> _Work order_
Below are lines of data; restate word for word those running from the line containing "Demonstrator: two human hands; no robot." to the line containing "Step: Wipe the", inclusive, and no others.
━━━━━━
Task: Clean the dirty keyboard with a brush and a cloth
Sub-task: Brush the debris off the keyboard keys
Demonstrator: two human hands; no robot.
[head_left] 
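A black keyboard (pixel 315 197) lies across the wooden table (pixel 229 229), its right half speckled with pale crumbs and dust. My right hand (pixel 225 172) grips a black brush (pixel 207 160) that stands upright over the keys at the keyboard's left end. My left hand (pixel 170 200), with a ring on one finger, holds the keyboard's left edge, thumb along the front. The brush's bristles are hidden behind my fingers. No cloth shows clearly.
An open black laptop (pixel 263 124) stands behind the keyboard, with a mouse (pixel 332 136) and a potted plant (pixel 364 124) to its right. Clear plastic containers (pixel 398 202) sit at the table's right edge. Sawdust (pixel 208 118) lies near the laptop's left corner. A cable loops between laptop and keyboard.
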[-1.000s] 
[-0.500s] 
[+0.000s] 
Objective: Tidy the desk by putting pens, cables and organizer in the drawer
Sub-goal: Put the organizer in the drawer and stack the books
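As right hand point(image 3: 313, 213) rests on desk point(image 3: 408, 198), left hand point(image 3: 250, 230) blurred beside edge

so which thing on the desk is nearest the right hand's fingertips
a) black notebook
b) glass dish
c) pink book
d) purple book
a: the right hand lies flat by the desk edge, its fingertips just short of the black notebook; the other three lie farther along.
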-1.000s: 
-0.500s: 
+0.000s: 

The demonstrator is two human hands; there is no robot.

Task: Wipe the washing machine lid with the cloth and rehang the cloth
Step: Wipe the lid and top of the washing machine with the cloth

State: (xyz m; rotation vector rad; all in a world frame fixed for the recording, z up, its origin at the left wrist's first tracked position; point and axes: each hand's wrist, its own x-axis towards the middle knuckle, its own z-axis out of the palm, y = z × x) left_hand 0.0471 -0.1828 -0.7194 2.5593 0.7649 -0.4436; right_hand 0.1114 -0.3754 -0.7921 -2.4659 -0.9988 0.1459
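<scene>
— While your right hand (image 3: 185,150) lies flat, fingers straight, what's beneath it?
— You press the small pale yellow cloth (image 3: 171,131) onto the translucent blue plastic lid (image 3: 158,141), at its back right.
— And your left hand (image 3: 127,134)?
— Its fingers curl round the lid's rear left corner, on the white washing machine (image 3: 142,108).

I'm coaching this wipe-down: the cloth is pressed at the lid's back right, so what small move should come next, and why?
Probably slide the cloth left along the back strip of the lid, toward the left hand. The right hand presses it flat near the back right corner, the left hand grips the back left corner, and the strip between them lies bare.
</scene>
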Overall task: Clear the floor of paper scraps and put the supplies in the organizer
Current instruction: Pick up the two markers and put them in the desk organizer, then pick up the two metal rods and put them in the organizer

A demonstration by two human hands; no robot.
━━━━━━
> _Answer to this task_
Demonstrator: two human hands; no robot.
[head_left] 
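A black keyboard (pixel 315 197) lies across the wooden table (pixel 229 229), its right half speckled with pale crumbs and dust. My right hand (pixel 225 172) grips a black brush (pixel 207 160) that stands upright over the keys at the keyboard's left end. My left hand (pixel 170 200), with a ring on one finger, holds the keyboard's left edge, thumb along the front. The brush's bristles are hidden behind my fingers. No cloth shows clearly.
An open black laptop (pixel 263 124) stands behind the keyboard, with a mouse (pixel 332 136) and a potted plant (pixel 364 124) to its right. Clear plastic containers (pixel 398 202) sit at the table's right edge. Sawdust (pixel 208 118) lies near the laptop's left corner. A cable loops between laptop and keyboard.
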[-1.000s] 
[-0.500s] 
[+0.000s] 
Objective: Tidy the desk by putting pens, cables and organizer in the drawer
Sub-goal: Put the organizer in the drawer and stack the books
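As right hand point(image 3: 313, 213) rests on desk point(image 3: 408, 198), left hand point(image 3: 250, 230) blurred beside edge

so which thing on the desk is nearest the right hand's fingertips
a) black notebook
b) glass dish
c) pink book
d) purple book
a: the right hand lies flat by the desk edge, its fingertips just short of the black notebook; the other three lie farther along.
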-1.000s: 
-0.500s: 
+0.000s: 

The demonstrator is two human hands; there is no robot.

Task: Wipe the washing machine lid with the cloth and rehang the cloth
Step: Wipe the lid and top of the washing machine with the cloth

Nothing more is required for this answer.